> **GOAL OF THE EXERCISE**:
Your answer must be a word-for-word copy of the data.

SUPPLIED MATERIAL: Begin

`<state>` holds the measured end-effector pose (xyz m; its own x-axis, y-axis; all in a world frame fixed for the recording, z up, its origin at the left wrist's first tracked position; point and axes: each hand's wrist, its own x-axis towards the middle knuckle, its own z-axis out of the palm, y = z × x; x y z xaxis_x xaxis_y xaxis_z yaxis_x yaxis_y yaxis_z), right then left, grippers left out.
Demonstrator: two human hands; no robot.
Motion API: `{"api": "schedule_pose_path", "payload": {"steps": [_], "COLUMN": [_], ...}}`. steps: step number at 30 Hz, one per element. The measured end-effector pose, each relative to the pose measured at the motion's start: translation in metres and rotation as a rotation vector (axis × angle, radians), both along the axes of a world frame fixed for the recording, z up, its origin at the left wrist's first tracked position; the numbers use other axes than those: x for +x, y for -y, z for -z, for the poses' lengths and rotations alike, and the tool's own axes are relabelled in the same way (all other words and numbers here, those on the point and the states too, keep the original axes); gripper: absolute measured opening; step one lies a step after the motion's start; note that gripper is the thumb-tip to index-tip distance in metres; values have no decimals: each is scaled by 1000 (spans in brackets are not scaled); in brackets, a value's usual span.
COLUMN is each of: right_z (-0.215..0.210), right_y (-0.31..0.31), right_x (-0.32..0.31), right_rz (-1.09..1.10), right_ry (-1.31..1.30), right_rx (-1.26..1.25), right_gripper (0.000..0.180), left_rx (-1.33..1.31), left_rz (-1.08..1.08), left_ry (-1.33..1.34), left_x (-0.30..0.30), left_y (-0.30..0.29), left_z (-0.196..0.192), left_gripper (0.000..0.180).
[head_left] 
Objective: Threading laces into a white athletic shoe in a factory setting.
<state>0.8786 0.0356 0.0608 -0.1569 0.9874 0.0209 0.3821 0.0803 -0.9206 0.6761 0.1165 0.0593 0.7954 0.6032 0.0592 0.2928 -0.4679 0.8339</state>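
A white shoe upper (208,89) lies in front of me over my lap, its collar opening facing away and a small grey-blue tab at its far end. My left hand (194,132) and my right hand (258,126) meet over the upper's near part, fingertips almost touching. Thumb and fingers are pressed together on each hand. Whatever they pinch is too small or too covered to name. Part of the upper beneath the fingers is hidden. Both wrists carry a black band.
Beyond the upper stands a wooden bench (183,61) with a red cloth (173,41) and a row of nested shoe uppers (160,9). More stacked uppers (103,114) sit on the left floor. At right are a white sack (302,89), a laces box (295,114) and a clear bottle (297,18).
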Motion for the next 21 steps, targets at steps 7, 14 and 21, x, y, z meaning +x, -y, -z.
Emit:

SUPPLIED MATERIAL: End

> **EXPECTED ANSWER**:
`<state>` holds the measured end-effector pose (xyz m; its own x-axis, y-axis; all in a world frame fixed for the recording, z up, its origin at the left wrist's first tracked position; point and axes: each hand's wrist, its own x-axis towards the middle knuckle, its own z-axis out of the palm, y = z × x; x y z xaxis_x xaxis_y xaxis_z yaxis_x yaxis_y yaxis_z), right then left, grippers left out.
Demonstrator: two human hands; no robot.
Motion API: `{"api": "schedule_pose_path", "payload": {"steps": [_], "COLUMN": [_], ...}}`. steps: step number at 30 Hz, one per element. The measured end-effector pose, each relative to the pose measured at the motion's start: translation in metres and rotation as a rotation vector (axis × angle, radians), both along the axes of a world frame fixed for the recording, z up, its origin at the left wrist's first tracked position; the numbers use other axes than those: x for +x, y for -y, z for -z, for the poses' lengths and rotations alike, and the tool's own axes are relabelled in the same way (all other words and numbers here, those on the point and the states too, keep the original axes); gripper: absolute measured opening; step one lies a step after the motion's start; note that gripper is the thumb-tip to index-tip distance in metres; values have no decimals: each is scaled by 1000 (spans in brackets are not scaled); in brackets, a value's usual span.
COLUMN is each of: right_z (-0.215..0.210), right_y (-0.31..0.31), right_x (-0.32..0.31), right_rz (-1.09..1.10), right_ry (-1.31..1.30), right_rx (-1.26..1.25), right_gripper (0.000..0.180), left_rx (-1.33..1.31), left_rz (-1.08..1.08), left_ry (-1.33..1.34), left_x (-0.30..0.30), left_y (-0.30..0.29), left_z (-0.196..0.192), left_gripper (0.000..0.180).
[head_left] 
Objective: Threading laces into a white athletic shoe in a factory setting.
<state>0.8786 0.0356 0.0608 -0.1569 0.9874 0.0209 0.3821 0.0803 -0.9206 0.6761 0.1165 0.0593 0.7954 0.6032 0.0592 0.2928 -0.4679 0.8339</state>
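A white shoe upper (208,89) lies in front of me over my lap, its collar opening facing away and a small grey-blue tab at its far end. My left hand (194,132) and my right hand (258,126) meet over the upper's near part, fingertips almost touching. Thumb and fingers are pressed together on each hand. Whatever they pinch is too small or too covered to name. Part of the upper beneath the fingers is hidden. Both wrists carry a black band.
Beyond the upper stands a wooden bench (183,61) with a red cloth (173,41) and a row of nested shoe uppers (160,9). More stacked uppers (103,114) sit on the left floor. At right are a white sack (302,89), a laces box (295,114) and a clear bottle (297,18).
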Motion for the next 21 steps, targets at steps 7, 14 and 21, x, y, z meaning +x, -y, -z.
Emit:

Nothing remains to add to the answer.